During the implementation process of the aforementioned TW-DRGs, the National Health Insurance Administration (NHIA) invited hospital groups for communication and coordination on many occasions. In accordance with regulations of the National Health Insurance Act, it also invited insurance contracted medical service providers, the insured, experts and scholars to hold joint meetings for the drafting of medical service payment items and criteria through concurrent resolution. The resolution was then submitted to the Ministry of Health and Welfare (MOHW) for its approval, publication, and implementation; in no way was it solely decided by the NHIA. 

The TW-DRGs payment system divides the inpatient into different groups based on a series of their conditions, including diagnosis, surgical procedure or treatment, age, gender, with or without comorbidities or complications, discharge status, and so on. The use of medical resources of each group is taken into account in setting its payment rate in advance. Therefore, the DRG is not a system that applies one single rate to hospitals, regardless of the level of severity of the disease and the method of treatment. As a result, depending on various factors such as diagnosis, whether there is a comorbidity or complication, whether surgical procedure is performed, and so on, the same disease may fall into different groups, and have different payment rates. Furthermore, different bonuses may be added according to the severity of disease in different hospitals. It is far from applying one single rate to the same disease, as claimed by outsiders. 

In addition, to protect patients’ medical interests and safety, as well as prevent cases from being passed around, critically ill patients, such as those with cancer or hemophilia; under hospice care or ECMO treatment; with psychiatric illnesses, AIDS, rare diseases, coagulation factor abnormalities, organ transplant complications and subsequent hospitalization; and those hospitalized for more than 30 days, are excluded from the scope of TW-DRG application. In other words, these cases remain in the current fee-for-service payment scheme. Also, to prevent the impact on emergency patients’ interests, cases of intra-aortic balloon pump (IABP) are also excluded from the application of Phase 2. 

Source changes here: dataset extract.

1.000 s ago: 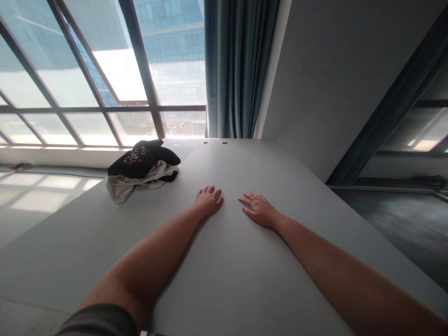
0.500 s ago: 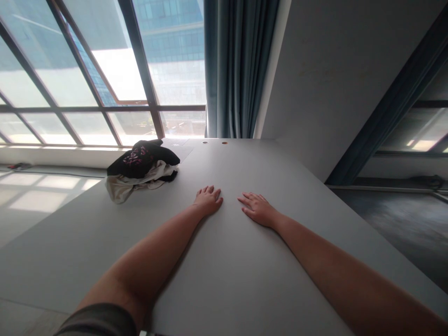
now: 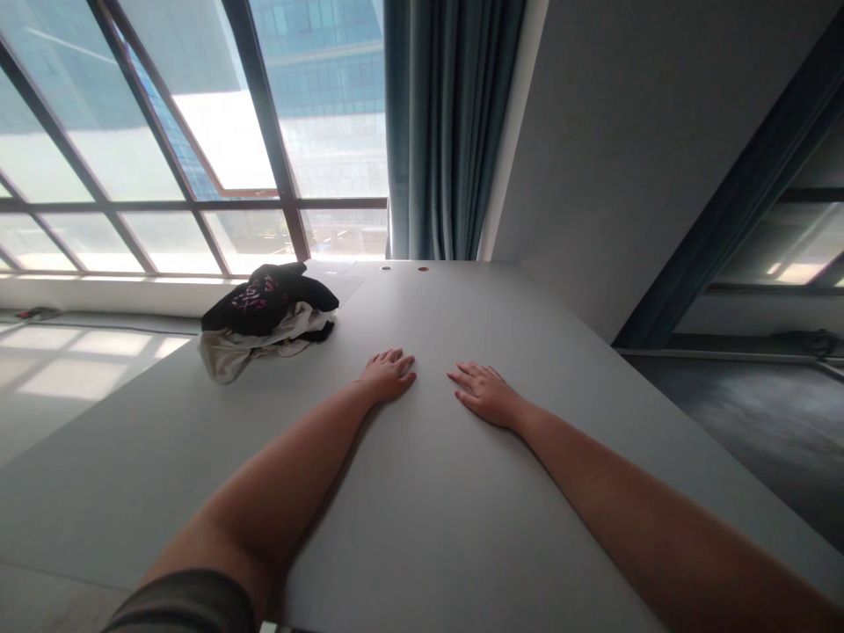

Since the implementation of TW-DRGs, the NHIA has endeavored to guard public interests and medical expenses by ways of regular monitoring and counseling. According to its statistics, a comparison of data after the implementation of TW-DRGs (2013) to those before its implementation (2009) shows that the average length of hospital stay per person has gone down (from 4.39 days to 4.15 days, with 0.24 days reduction); in addition, the TW-DRG transfer rate of hospitalized cases, rate of returning to emergency department (ED) within 3 days, and rate of readmission within 14 days also decreased (-0.06%, -0.06%, -0.24%), showing that the efficiency, quality, and accessibility of healthcare services have all increased after the implementation of TW-DRGs. In addition, an academic study commissioned by the NHIA shows that the implementation of the DRG system has not reduced the level of patient satisfaction with medical care. 

To ensure that public health services are not affected under the DRG system, after the introduction of Phase 2 DRGs, the NHIA will continue the current mechanism of regular monitoring on four aspects, namely medical efficiency, cost transfer, medical accessibility, and effectiveness, to protect patients’ medical interests.